A multitalented singer-songwriter, Mr. Groban, 33, also excels in acting, producing and communicating.
While attending the Los Angeles County High School for the Arts, he caught the attention of major record producers. In a moment that he still recalls with awe, he was asked to substitute for an ailing Andrea Bocelli during a Grammy Awards rehearsal with Celine Dion in 1998. The upshot was a rapid ride to fame, beginning with an appearance on Rosie O’Donnell’s long-since-cancelled talk show. Next came a 2001 role on “Ally McBeal,” followed by a Warner Bros. recording contract and his self-titled debut album that zoomed from gold to double platinum.
In the years since, his six multiplatinum albums have been enjoyed by millions of fans. Today he is a welcome guest on major talk shows, an actor on several television series, even a character in the 2014 film “Muppets Most Wanted.” His latest venture is hosting the ABC music competition series “Rising Star.”
Notable venues include the White House, the Vatican, the Winter Olympics in Salt Lake City, the Nobel Peace Prize Concert in Oslo, the Grammy Awards tribute to Luciano Pavarotti, the Concert for Diana at Wembley Stadium in London, the 60th Primetime Emmy Awards and his own PBS special, “Josh Groban in Concert.”
One of his favorite portrayals is of the Russian in the dramatic musical “Chess” at London’s Royal Albert Hall with Idina Menzel and Adam Pascal in 2008. The live concert version by “Chess” composers Benny Andersson and Bjorn Ulvaeus (half of the Swedish pop quartet ABBA) was televised by PBS and then turned into a DVD and CD.

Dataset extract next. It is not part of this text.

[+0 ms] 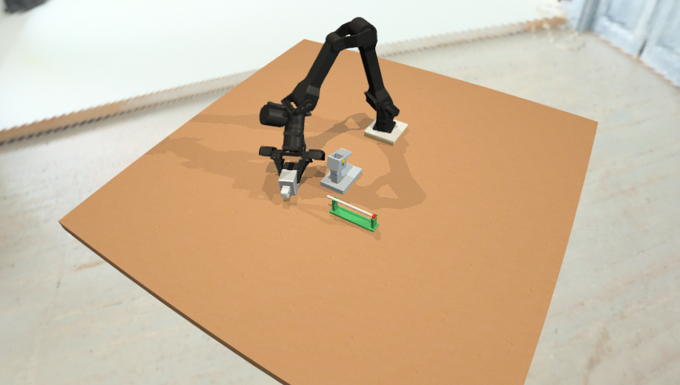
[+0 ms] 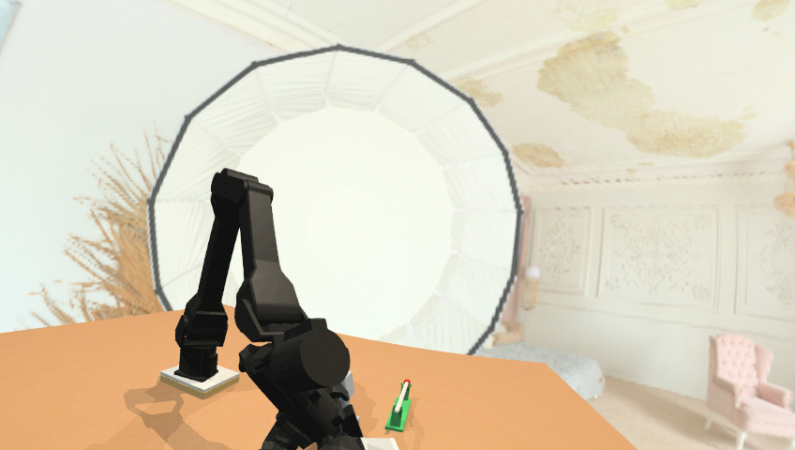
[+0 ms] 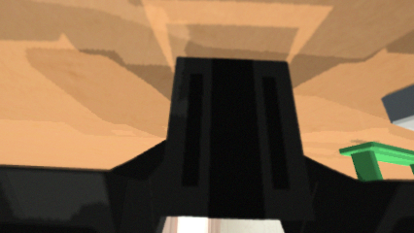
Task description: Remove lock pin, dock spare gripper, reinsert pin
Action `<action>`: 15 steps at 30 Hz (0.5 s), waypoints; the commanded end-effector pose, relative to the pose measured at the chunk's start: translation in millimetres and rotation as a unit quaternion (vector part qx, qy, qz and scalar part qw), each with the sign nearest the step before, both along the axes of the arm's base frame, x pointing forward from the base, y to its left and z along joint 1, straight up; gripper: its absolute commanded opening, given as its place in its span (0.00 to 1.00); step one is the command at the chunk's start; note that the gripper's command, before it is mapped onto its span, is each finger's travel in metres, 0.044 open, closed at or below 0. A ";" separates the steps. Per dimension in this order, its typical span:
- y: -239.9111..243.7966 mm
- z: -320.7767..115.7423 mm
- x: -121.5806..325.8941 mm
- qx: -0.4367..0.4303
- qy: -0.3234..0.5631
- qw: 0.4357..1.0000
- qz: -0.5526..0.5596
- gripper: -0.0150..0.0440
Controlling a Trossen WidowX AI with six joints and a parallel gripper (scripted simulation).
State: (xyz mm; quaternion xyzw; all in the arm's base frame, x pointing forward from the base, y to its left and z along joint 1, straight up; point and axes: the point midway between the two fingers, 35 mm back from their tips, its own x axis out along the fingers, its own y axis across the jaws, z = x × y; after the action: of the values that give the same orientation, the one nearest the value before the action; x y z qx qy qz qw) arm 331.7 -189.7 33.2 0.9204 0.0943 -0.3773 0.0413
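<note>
The spare gripper (image 1: 288, 177) (image 2: 381, 444) (image 3: 235, 121) has a black slotted body, a white block and a white spigot. It lies low at the table, left of the mount in the top view. My gripper (image 1: 290, 174) (image 3: 221, 142) is shut on its black body, one finger on each side. The grey mount (image 1: 350, 174) stands upright with its socket (image 1: 335, 164) empty; a yellow mark shows on the socket's side. The white lock pin (image 1: 353, 207) (image 2: 402, 395) with a red head lies across the green rack, out of the socket. My fingertips are hidden in the exterior view.
The green rack (image 1: 354, 220) (image 2: 395, 422) (image 3: 364, 165) stands in front of the mount in the top view. The arm's white base plate (image 1: 377, 136) (image 2: 195, 387) is behind the mount. The table's (image 1: 453, 285) left edge lies beyond the spare gripper.
</note>
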 end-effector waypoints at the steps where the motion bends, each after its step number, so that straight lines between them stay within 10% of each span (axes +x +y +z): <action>1: -2.7 15.1 3.2 -0.004 -0.006 1.000 0.002 0.25; 15: -2.7 89.4 2.9 -0.005 -0.006 1.000 0.002 0.25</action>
State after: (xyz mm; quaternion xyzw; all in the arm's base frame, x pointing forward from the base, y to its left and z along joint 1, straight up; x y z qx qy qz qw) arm 334.0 -192.3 102.0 0.9196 0.0946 -0.3794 0.0393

“Performing in ‘Chess’ was a dream come true,” Mr. Groban said. “It hit all my marks. The work deserves to be known by people everywhere. At first glance, some think the plot of a musical about the game of chess must be dry. The music is anything but dry.
“My own impetus to compose is a buzz that comes during the day and sparks my imagination until I have to get it out, sometimes as a chorus, but always as a melody. I feel like a troubadour as I wonder, ‘What words shall I write that are a literal interpretation of the melody?’
“Sometimes the words put to music seem trite, but a great melody gives the listener an emotion he can’t explain. When I’ve composed a song that satisfies me, I go to one of the extraordinary arrangers I work with to find ways to color the music and give it a unique quality.”
Just as he would leap at performing in another stage musical like “Chess,” so also does Mr. Groban welcome the opportunity to host “Rising Star” and boost young artists before a wide audience. His empathy is reflected in the many charities he champions. Among them are Save the Music, to provide the arts as a universal language for young people worldwide, and Little Kids Rock, whose mission is to promote music education in this country’s public schools and provide instruments for the students.
“One of my favorite things to do is work without a script and be spontaneous,” he said. “That’s why I love being a guest on live talk shows like Kelly Ripa’s. The only preparation she and I did ahead of time was to spend a few minutes going over the day’s newspapers.